In the recent case of Chan Pat Hung Eva (suing by her attorney, Pun Sau Yuk) v Wong Hau Ki [2018] HKDC 585, the Defendant applied to set aside a default judgment entered against him. The Court allowed the application and ruled that the default judgment obtained was irregular on the basis that there was no reasonable ground for the Plaintiff to believe that the Writ would have come to the Defendant’s knowledge.


The Plaintiff alleged that by the Defendant’s fault, water leaked from the Defendant’s property, which was the flat above the Plaintiff’s, into the Plaintiff’s property. The Writ was served on the Defendant by inserting it into the letterbox for the Defendant’s property, which in the opinion of the Plaintiff would have come to the Defendant’s knowledge within 7 days from the date of insertion.

The Defendant challenged service on the basis that he did not have the key to the letterbox and had never received the Writ inserted into it as the Defendant’s property was rented out as sub-divided rooms. It transpired that the Plaintiff was aware of this fact, but did not mention this point in the Affidavit of Service filed by the Plaintiff in support of her application for default judgment.

The Plaintiff further sought to rely on a phone call made by the process server to the Defendant informing him of the Writ. The Defendant argued that he thought it was a swindling call and did not pay attention to it.

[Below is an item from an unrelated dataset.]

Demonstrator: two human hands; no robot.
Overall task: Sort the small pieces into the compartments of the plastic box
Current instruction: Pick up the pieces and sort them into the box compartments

Rule on Service of Proceedings

The Court ruled that if the belief of the Plaintiff on service stated in the affidavit of service was “not reasonably held”, the service in question is irregular. In coming to this view, the Court considered the following authorities:-

  • The Court in Phillip Securities (HK) Ltd v Lam Chi Bin Stanley [2002] 1 HKC 432 ruled that “… If the plaintiff was aware that the defendant was no longer at the Address at the time of service, that could not be a proper address for service because the plaintiff could not properly authorize an affidavit of service to be sworn in compliance with O 10 r 1(3)(b)(i) deposing to a belief that the writ would come to the knowledge of the defendant within seven days.”
  • The Court in Law Kwok Hung v Tse Ping Man [1999] 4 HKC 397 ruled that “… Order 10 r 1(3)(b)(i) RHC stipulates that the affidavit of service of a writ by post must state that the writ had been served at the address last known to the plaintiff and that in the plaintiff’s opinion it would come to the defendant’s knowledge within seven days. That opinion must be a reasonably held one.… If a defendant impeaches the good faith of that opinion, the court can determine whether the plaintiff did or did not have any reasonable grounds to hold the opinion asserted in the affidavit of service. If there were no reasonable grounds, then the service would have been irregular for non-compliance with the rules.”

The Court applied the above principles to the present case and ruled that it was “crystal clear” that the service in question was irregular, as the Plaintiff knew that the Defendant’s property was rented out and the Defendant could not have treated the property as his own home and break into its letterbox whenever he wished. The Court saw no reasonable ground for the Plaintiff to believe that the Writ would have come to the Defendant’s knowledge within 7 days from the date of the insertion.

The Court also ruled that the phone call made by the process server should be disregarded, as service by phone calls is not in line with the legislative intention of Order 10 of the Rules of the District Court, and if the Court were to hold this service to be good service, all litigants would just be making calls instead of serving writs to the defendants. The Court also commented that the Plaintiff had been at liberty to apply for an order for substituted service, but had not done so.


This case serves as a good reminder to legal practitioners that when serving legal proceedings, care must be taken to ensure that there is reasonable belief on part of the plaintiff that the Writ served at a particular address will come to the knowledge of the defendant. They should also ensure that full and frank disclosure is made in an application for default judgment to avoid the risk of having a default judgment set aside subsequently on the basis that it was irregularly obtained.